Shoving down the horror and outage (and bile) was hard, but Tony managed. He definitely felt it bleed into the smile he flashed Soldier with, yet continued on anyway. "Here, c'mon, I'll show you how it works." While he was at it, he also pointed to the various bottles and things on the shower shelf so Soldier knew what he was working with.
"I don't know if you were thinking about a haircut," Tony starts, as he rifles through the different plastic bottles. He's putting all the ones applicable for Soldier on the top of the shelf, everything else going on the bottom-- mostly just different products meant for hair types the guy doesn't have. "But if not, there's some great stuff in here." Tony squints at the back of a bottle for something he's pretty sure he saw Natasha using once (and thus had JARVIS, at the time, order in bulk), shrugs, and puts it on the top.

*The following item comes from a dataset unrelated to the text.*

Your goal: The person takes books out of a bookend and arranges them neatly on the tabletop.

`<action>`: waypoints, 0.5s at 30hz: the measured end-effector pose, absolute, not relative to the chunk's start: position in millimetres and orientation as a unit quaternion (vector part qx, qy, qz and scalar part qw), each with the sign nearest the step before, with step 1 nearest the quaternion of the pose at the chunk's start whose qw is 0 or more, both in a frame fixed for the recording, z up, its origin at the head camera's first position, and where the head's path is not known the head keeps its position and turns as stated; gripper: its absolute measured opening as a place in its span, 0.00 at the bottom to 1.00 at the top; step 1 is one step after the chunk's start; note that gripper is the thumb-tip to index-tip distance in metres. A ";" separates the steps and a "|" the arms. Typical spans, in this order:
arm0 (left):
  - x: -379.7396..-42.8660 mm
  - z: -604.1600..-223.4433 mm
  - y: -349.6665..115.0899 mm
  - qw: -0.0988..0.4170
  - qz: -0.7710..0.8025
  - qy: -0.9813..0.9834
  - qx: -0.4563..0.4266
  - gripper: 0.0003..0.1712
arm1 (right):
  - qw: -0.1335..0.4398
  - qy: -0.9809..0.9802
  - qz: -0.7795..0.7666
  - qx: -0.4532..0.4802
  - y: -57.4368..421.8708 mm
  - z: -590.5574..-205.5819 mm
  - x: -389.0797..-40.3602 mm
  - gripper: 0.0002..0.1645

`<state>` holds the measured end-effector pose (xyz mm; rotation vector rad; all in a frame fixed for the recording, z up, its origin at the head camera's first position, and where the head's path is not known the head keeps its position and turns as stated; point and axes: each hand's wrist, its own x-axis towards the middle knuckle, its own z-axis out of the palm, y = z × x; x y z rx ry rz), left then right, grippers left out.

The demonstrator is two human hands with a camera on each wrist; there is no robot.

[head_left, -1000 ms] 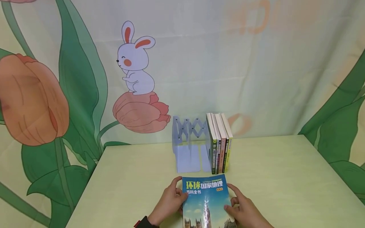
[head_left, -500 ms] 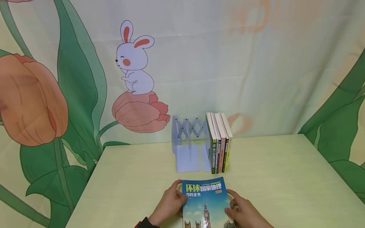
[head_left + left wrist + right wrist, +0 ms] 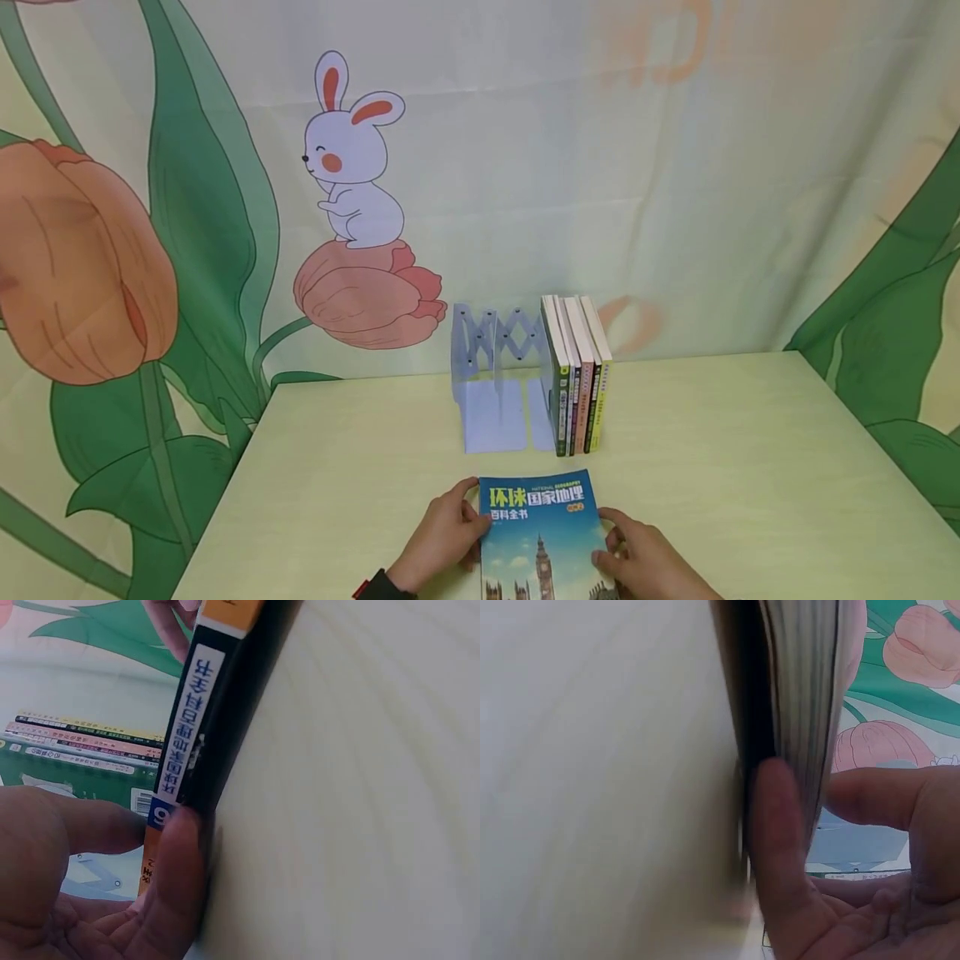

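In the head view a book (image 3: 538,521) with a blue cover and a clock tower picture lies between both hands at the bottom of the frame. Its lower end is cut off there. My left hand (image 3: 444,533) grips the left edge, thumb on the cover. Opposite it, my right hand (image 3: 647,554) pinches the right edge, thumb also on top. From the left wrist, the black and orange spine (image 3: 193,720) shows between thumb and fingers. The right wrist view has the page edges (image 3: 806,697) between the right thumb and fingers.
Behind the book, a pale blue expandable bookend (image 3: 495,417) stands on the light green table (image 3: 360,467). Several upright books (image 3: 581,400) lean together in its right side. A curtain (image 3: 525,167) printed with a rabbit and tulips hangs at the back.
The book and both hands have shifted slightly down in the head view, toward the person. Both hands keep their hold on its edges.
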<state>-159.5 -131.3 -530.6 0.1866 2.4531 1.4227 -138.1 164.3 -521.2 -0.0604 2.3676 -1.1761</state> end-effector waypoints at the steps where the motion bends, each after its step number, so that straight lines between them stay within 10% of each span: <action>1: -159.5 -530.9 -131.5 0.146 0.486 0.859 0.066 0.38 | 0.246 0.868 -0.431 -0.022 164.4 -521.4 -138.0 0.40; 15: -158.6 -529.2 -132.5 0.145 0.462 0.872 0.065 0.38 | 0.232 0.879 -0.414 -0.035 163.8 -521.1 -137.5 0.36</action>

"Long hair is the worst when it's all limp and oily," he mumbles. It's said like someone speaking from experience, and well... it is. It was a lifetime ago that his hair was that long, but Tony could never forget what it was like.
"I think we keep razors in the--" He turns around and goes over to the sinks, or, more specifically, the medicine cabinet next to the mirror on the wall over the sinks. "Yeah, here. Not that the scruffy look isn't working for ya', but not everyone enjoys having stubble." Tony shrugs. Calloused fingers smooth over his own meticulously kept goatee, another unconscious movement.
"'Kay, uh. I'll get out of your hair. Any questions? Oh, and towels are over here."